(Johannesburg) Les critiques se multiplient en Afrique du Sud sur la taille du gouvernement inédit de coalition, avec ses 32 ministres et 43 ministres adjoints, de nombreux observateurs et voix politiques s’inquiétant des risques d’immobilisme, mais aussi du coût pour les contribuables.  

L’Alliance démocratique (DA), qui était le premier groupe d’opposition à l’ANC historiquement au pouvoir avant de le rejoindre dans cette coalition, a reproché longtemps au président Cyril Ramaphosa ses gouvernements très fournis, pour accommoder les différentes factions au sein de l’ANC.

Désormais, la DA est muette sur le sujet. Le contraire serait étonnant, puisqu’ils « ont activement participé aux négociations », rappelle le chercheur Gustavo De Carvalho.  

Le gouvernement au complet doit prêter serment mercredi au Cap, siège du Parlement, et poser pour une photo de famille.  

Ramaphosa lui-même a reconnu dimanche soir, lorsqu’il a annoncé la liste du gouvernement à la télévision, n’avoir pas tenu sa promesse de dégraisser.  

« Nous avions indiqué notre intention de réduire le nombre de portefeuilles au sein de l’exécutif, mais, pour inclure tous les partis participant à ce gouvernement d’union nationale, cela n’a pas été possible », a-t-il expliqué.  

L’ONG anticorruption OUTA s’est dite « peu impressionnée par l’augmentation de la taille d’un cabinet déjà boursouflé » qui vise, selon l’organisation, à accueillir « de vieux amis » de l’ANC notamment.

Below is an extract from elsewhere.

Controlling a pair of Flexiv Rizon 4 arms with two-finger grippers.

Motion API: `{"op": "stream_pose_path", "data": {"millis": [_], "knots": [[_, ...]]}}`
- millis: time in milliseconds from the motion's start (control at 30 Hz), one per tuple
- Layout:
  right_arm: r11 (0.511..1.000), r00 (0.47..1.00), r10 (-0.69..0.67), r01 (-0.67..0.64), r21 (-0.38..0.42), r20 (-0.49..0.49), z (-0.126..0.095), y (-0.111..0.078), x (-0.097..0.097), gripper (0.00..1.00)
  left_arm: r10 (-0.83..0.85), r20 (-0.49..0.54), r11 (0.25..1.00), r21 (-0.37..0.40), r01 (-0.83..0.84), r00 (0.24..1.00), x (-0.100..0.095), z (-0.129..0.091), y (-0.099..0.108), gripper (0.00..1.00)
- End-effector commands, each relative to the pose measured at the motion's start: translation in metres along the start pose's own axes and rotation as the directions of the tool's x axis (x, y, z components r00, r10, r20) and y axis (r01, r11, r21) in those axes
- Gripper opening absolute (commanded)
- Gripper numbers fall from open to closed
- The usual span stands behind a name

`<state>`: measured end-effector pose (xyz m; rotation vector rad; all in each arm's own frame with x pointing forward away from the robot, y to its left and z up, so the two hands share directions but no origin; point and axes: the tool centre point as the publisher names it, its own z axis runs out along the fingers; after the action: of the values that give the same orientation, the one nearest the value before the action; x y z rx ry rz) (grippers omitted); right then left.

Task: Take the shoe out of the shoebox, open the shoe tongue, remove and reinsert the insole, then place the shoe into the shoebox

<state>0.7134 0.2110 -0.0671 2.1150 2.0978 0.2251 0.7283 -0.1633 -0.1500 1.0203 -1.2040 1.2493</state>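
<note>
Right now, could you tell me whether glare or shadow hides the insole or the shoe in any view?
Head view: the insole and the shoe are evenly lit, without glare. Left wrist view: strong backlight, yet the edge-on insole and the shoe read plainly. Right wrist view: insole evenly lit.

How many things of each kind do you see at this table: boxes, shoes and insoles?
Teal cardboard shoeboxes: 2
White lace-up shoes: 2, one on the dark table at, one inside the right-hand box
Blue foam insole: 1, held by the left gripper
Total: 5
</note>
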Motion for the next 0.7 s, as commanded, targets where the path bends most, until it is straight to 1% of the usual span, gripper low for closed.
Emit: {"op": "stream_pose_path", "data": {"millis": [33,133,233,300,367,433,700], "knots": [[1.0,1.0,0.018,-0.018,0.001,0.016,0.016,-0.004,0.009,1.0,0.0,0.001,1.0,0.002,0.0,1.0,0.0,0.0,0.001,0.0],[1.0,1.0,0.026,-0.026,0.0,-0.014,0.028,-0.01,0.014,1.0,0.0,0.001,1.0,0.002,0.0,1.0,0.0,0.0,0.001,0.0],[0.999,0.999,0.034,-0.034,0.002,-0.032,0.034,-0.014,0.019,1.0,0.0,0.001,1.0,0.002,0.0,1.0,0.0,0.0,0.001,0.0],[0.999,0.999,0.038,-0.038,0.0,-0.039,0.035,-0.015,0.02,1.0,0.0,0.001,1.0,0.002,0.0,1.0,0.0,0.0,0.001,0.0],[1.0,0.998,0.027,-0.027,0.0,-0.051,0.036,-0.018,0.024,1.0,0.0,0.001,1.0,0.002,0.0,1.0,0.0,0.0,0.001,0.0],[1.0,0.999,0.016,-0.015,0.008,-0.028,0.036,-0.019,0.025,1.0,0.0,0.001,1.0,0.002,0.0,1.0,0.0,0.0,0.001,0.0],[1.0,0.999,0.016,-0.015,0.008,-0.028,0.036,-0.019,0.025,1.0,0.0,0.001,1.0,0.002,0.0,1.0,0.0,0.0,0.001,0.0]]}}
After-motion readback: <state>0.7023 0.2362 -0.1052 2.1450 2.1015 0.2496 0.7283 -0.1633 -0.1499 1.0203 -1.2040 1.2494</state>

Dans l’opposition, les Combattants pour la liberté économique (EFF, gauche radicale) ont dénoncé un « cabinet élargi et gonflé, qui laisse présager une pression accrue sur les contribuables ».

Le groupe de pression The Business Leadership South Africa a aussi mis en garde contre « la taille très importante » du gouvernement qui soulève « des inquiétudes en termes de budget ».  

Influence de l’ANC

Chaque ministre gagnera plus de 2,5 millions de rands (185 000 dollars) par an, hors avantages, tandis que les vice-ministres gagneront plus de 2,2 millions de rands (165 000 dollars), selon le journal officiel. Les avantages comprennent une sécurité d’État élaborée ainsi que des résidences au Cap et à Pretoria.

Pendant un mois de négociations tendues, M. Ramaphosa s’est efforcé d’équilibrer les demandes de postes ministériels clés émanant de son propre parti comme de ses nouveaux alliés, et d’arbitrer des points de vue divergents pour convenir d’un programme politique commun de base.

Mais certains analystes estiment que la pression exercée pour équilibrer les intérêts de l’ANC l’a emporté sur l’urgence d’alléger son exécutif.  

« Il n’a pas renvoyé tant de ministres de l’ANC, il a plutôt réorienté leurs rôles », explique William Gumede, professeur à la Wits School of Governance.  

Au sein de l’ANC, « il y a eu de fortes oppositions à l’idée d’un gouvernement de coalition, non seulement pour des raisons idéologiques, mais aussi parce que de nombreux responsables de l’ANC allaient perdre leur emploi et leurs revenus ».  

L’ANC a conservé la part belle, avec vingt ministres et les postes-clés : Finances, Énergie, Affaires étrangères, Défense, Commerce ou encore Transports.

La DA, son principal partenaire, a obtenu six portefeuilles, dont l’Environnement, l’Intérieur ou les Travaux publics. Et d’autres petits partis ont obtenu en tout cinq autres ministères.  

Cet échec à limiter la taille du gouvernement est « un grand classique », relève Gustavo de Carvalho, de l’Institut des Affaires étrangères sud-africain (SAIIA).

Si cela déçoit nombre d’observateurs, le président Ramaphosa a « en revanche réussi à maintenir l’influence » de l’ANC, estime-t-il.

Pour William Gumede, beaucoup de pays africains « ne composent pas un gouvernement en pensant prioritairement à son efficacité », mais « pour remercier des responsables au sein de leur propre parti ou de leur communauté ».  

En dépit de leurs « échecs patents et spectaculaires », certains ministres de l’ANC ont ainsi été reconduits, souligne-t-il.